- Born: Sarajevo, Bosnia and Herzegovina, Yugoslavia
- Known for: methods to address uncertainty in scientific and medical evidence and clinical decision-making

= Benjamin Djulbegovic =

American physician-scientist

Benjamin Djulbegovic is an American physician-scientist whose academic and research focus revolves around optimizing clinical research and the practice of medicine by comprehending the nature of medical evidence and decision-making. In his work, he has integrated concepts from evidence-based medicine (EBM), predictive analytics, health outcomes research, and the decision sciences.

==Biography==
Djulbegovic was born in Sarajevo, Bosnia and Herzegovina, Yugoslavia. He was trained both in basic sciences and clinical medicine. In 1983, Djulbegovic earned his medical degree and PhD in biomedical sciences from the University of Sarajevo. He earned an M.S. degree in biophysics from the University of Zagreb (1983–1985) and was trained in internal medicine and hematology at the University of Sarajevo, Belgrade, and Christie Hospital, Manchester, England. Subsequently, he completed his residency in internal medicine and a fellowship in hematology and medical oncology at the University of Louisville School of Medicine in the United States (1988–1991). Djulbegovic then joined the University of Louisville as an assistant (and later, associate) professor (1996–1998). In 1998 he moved to the H. Lee Moffitt Cancer Center and the University of South Florida (USF), where he became a full professor.
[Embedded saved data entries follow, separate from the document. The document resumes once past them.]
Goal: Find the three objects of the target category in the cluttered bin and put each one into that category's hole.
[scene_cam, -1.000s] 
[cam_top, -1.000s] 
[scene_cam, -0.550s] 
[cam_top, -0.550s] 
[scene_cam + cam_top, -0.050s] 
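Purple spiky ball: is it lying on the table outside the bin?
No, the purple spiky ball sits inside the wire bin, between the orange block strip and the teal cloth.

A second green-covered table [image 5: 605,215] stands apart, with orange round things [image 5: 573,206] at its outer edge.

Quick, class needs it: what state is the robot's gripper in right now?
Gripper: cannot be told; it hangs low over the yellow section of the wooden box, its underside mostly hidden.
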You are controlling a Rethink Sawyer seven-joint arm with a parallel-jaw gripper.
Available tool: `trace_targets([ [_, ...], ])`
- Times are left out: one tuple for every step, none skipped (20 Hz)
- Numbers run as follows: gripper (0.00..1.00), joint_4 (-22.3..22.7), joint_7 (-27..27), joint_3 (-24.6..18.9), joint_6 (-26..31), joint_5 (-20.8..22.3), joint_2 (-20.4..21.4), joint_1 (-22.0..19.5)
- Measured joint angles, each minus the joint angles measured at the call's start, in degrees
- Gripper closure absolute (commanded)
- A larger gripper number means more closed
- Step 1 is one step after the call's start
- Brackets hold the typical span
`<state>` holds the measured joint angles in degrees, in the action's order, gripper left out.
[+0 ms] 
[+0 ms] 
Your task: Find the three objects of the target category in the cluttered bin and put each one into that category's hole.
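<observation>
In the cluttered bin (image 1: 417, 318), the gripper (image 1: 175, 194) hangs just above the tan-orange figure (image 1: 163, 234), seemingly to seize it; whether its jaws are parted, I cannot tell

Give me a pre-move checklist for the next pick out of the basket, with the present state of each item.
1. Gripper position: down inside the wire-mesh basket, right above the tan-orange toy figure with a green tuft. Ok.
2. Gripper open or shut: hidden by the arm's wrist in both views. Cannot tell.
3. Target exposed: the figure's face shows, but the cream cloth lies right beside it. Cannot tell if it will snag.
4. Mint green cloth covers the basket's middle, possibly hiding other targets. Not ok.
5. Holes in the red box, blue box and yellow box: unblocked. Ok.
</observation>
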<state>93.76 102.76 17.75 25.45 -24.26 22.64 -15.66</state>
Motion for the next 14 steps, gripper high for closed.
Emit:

During his tenure with the H. Lee Moffitt Cancer Center and the University of South Florida, where he was appointed as a Distinguished Professor of the university (2010–2017), he founded the Center for Evidence-Based Medicine and the Health Outcomes Research Center as a foundation for later development of core in research methods and biostatistics at USF. At USF he also served as the associate dean for clinical research (2012–2013).

From 2017 to 2023, he served as a professor at the City of Hope National Medical Center, Beckman Research Institute, CA. Since 2023, Djulbegovic has served as the director of the Hematology Stewardship Program at the Medical University of South Carolina in Charleston, SC and as an affiliate member of the Meta-Research Innovation Center at Stanford University. As of January 2024, his body of work had received over 52k citations with an h-index of 78. He has authored over 400 papers in peer-reviewed journals, four books, over 200 abstracts, book chapters, and editorials.

==Linking evidence-based medicine with decision-making==
Djulbegovic's work includes the coherent linkage of evidence-based medicine (EBM) to formal systems in decision sciences. His collaboration with colleague Iztok Hozo summarized their previous work in the book "Threshold Models For Decision-Making in Clinical Medicine," published in 2023. This work illustrates the connection between EBM and structured frameworks in the decision sciences in accordance with cited peer-reviewed work.

Djulbegovic has argued that underuse and overuse observed in clinical practice is a consequence of a relationship between scientific evidence (that exists on a continuum of credibility) and decision-making (that is, categorical, yes/no exercises, as decisions, have to be made) that creates the Sorites paradox. At which point is the probability of disease or outcomes sufficiently high or low enough for us to act?

He and Hozo proposed threshold models as a rational (and pragmatic) way to address the Sorites paradox. Djulbegovic et al. have also posited that the appropriateness of care, whether underuse or overuse, depends on the choice of a decision-theoretical framework.

He contributed to understanding of the processes of evidence-based clinical practice guidelines. Medical Guidelines are widely considered as essential vehicles for improving persistently suboptimal healthcare. However, because guidelines have their problems, Djulbegovic has also argued that further improvement of guidelines processes is only possible within a decision-analytical framework. In particular, he has argued that clinical practice guidelines can be improved if they are translated into clinical pathways and fast-and-frugal trees within the framework of threshold decision models to develop more individualized patient care.

These principles were translated into the systematic application of the science of EBM and decision analysis in the fields of hematology and oncology, The work was reviewed in hematology and oncology by the Journal of the National Cancer Institute.

==Law of therapeutic discoveries==
Through the analysis of the role of uncertainty in medicine and the clinical equipoise principle, Djulbegovic introduced the concept of "the law of therapeutic discovery." This theory predicts a 50-70% success rate in discovering new treatments in randomized clinical trials (RCT) based on the foundational ethical and scientific justification for conducting trials in humans.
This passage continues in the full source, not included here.